There’s a tendency in this line of work for there to be more work to do than is possible in the time allotted.
I think this is related to several factors.
- There will never be I.T. employees paid to sit around waiting for work.
- Some stakeholders will always fail to involve I.T. early enough
- Requests to outsource work get met with, “what are we paying you for,” attitudes
- Interruptions are always going to happen
- No matter how much you know, you will never know everything
It’s been hard for me to adapt to this. I often think that I’m failing to get things done on time or done correctly. I tend to blame myself for not knowing enough or failing to think of something that seems obvious in hindsight. This leads to a lot of feelings of guilt that probably aren’t warranted. (Unwarranted guilt is the mind’s way of creating an illusion of control.)
In the last two days, two people (including the CIO) have told me that it’s enough that I do my best. My brain doesn’t like to accept that, but what’s helping put it in perspective for me is that those other people have already accepted that I do my best! They have already hired me, retained me, promoted me, and frankly, continued to overload me with work.
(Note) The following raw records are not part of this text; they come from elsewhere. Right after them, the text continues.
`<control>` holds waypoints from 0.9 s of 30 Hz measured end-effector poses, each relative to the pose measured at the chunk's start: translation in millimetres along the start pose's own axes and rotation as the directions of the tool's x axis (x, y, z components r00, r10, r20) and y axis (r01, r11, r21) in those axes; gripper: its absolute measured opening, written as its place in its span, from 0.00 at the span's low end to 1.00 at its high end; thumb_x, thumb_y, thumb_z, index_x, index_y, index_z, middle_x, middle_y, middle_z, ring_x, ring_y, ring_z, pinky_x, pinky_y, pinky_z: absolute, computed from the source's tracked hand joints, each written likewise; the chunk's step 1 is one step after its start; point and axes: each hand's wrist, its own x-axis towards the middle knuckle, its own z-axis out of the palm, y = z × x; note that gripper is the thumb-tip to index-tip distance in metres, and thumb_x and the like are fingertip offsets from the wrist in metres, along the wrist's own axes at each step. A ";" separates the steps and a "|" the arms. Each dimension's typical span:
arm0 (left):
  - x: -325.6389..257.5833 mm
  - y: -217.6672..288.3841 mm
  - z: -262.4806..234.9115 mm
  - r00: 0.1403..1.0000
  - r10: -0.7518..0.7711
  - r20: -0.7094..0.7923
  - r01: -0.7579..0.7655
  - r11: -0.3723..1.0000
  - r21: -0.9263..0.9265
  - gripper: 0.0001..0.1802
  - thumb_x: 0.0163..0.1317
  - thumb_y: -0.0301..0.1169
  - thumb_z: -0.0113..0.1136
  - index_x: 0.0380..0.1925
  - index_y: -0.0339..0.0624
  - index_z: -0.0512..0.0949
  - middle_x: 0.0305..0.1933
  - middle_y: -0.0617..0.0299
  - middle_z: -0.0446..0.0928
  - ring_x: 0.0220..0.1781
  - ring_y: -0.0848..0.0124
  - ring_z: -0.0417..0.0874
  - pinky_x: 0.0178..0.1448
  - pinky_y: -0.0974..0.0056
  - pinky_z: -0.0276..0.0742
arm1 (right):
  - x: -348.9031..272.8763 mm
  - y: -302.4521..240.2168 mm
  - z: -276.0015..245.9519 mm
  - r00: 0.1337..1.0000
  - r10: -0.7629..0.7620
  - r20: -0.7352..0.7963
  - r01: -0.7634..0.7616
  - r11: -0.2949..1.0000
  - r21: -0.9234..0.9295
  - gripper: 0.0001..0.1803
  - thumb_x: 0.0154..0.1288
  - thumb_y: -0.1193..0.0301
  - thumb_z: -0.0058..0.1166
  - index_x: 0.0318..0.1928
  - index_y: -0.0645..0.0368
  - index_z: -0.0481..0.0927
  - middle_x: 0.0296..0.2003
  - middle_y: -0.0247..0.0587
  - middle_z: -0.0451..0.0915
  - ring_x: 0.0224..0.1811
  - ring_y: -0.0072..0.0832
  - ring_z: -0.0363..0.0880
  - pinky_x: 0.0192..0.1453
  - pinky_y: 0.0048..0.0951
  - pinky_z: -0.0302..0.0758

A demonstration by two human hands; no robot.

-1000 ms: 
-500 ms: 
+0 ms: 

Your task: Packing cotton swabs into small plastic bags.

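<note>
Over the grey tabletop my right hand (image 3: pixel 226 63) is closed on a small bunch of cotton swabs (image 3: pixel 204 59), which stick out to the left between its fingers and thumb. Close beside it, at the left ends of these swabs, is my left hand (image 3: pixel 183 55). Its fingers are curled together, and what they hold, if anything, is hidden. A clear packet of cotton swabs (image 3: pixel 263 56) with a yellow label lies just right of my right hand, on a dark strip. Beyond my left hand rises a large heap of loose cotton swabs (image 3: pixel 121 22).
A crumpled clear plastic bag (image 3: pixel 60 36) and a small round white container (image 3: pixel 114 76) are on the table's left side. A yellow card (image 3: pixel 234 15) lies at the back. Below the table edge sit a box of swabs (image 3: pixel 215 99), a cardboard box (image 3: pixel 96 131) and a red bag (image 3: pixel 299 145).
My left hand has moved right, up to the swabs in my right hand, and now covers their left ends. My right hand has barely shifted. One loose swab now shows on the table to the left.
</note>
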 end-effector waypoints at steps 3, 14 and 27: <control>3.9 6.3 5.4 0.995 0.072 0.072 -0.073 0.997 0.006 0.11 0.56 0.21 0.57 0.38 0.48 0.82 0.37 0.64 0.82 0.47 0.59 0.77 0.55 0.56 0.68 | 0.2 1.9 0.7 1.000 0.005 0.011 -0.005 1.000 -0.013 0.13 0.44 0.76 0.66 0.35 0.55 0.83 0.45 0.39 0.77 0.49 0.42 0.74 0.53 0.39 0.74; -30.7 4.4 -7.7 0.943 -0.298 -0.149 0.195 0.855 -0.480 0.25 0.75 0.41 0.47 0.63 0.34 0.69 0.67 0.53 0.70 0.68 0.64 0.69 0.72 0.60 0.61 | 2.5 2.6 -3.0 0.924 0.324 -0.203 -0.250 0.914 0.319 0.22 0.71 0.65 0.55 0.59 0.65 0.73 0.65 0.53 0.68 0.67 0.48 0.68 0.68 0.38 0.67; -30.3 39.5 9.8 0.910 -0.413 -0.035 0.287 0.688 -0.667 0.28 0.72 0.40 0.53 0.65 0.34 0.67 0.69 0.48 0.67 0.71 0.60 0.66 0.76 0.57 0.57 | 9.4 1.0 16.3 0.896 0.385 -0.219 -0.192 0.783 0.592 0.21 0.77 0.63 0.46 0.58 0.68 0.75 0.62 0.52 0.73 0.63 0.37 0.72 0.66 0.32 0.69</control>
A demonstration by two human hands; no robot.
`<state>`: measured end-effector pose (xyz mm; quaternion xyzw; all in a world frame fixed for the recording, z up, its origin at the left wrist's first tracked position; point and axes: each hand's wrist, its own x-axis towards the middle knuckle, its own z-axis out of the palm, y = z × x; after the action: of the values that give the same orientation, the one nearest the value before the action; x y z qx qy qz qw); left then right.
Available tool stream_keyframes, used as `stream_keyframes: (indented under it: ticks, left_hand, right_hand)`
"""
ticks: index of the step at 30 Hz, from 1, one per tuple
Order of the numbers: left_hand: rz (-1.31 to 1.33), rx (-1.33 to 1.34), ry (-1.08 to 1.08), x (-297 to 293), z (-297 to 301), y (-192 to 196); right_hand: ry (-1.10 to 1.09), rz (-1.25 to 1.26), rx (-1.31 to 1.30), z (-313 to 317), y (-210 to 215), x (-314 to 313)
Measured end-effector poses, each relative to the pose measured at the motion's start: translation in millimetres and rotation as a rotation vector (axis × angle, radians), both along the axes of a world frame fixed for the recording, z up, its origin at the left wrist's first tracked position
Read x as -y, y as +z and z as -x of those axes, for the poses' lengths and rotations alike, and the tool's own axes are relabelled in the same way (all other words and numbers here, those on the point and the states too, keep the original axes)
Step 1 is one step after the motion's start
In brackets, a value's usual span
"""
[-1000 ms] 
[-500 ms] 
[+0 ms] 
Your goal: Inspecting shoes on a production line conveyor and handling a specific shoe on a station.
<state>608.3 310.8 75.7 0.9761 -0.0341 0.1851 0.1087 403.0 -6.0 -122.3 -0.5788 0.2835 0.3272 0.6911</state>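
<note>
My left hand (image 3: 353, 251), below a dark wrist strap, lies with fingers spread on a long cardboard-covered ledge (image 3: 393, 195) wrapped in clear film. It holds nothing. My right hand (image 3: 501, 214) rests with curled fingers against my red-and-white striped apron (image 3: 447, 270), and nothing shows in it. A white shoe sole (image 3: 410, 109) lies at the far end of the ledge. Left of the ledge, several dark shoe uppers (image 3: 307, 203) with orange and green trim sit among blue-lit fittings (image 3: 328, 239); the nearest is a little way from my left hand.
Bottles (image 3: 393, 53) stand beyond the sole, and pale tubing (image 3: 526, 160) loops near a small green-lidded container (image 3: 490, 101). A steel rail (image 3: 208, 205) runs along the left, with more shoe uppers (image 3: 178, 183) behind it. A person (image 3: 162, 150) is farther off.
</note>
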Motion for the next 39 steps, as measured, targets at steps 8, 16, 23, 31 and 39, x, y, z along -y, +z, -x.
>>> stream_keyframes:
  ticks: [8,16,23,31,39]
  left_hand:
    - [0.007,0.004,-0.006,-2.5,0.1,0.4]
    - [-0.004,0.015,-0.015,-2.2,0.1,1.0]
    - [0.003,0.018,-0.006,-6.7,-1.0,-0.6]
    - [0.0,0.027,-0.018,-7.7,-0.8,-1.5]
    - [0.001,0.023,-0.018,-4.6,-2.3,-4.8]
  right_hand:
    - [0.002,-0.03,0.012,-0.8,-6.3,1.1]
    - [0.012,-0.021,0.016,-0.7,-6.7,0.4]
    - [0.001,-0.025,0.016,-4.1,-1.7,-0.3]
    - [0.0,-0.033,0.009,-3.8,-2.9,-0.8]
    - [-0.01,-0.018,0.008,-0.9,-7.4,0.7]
People know I can’t get everything they’re asking me to do in the time they’ve given me to do it. They aren’t doing that because they want me to fail. They do it because they know they can depend on me to do my best to meet their needs.
When the first person called me a, “dependable,” person, I didn’t think that was a characteristic that described me. It took me realizing that my “failures” were evidence of my dependability. I did my best, and that was good enough for the people that it mattered to.
This idea that dependability is being “good enough” reminds me of the saying, “perfect is the enemy of done.”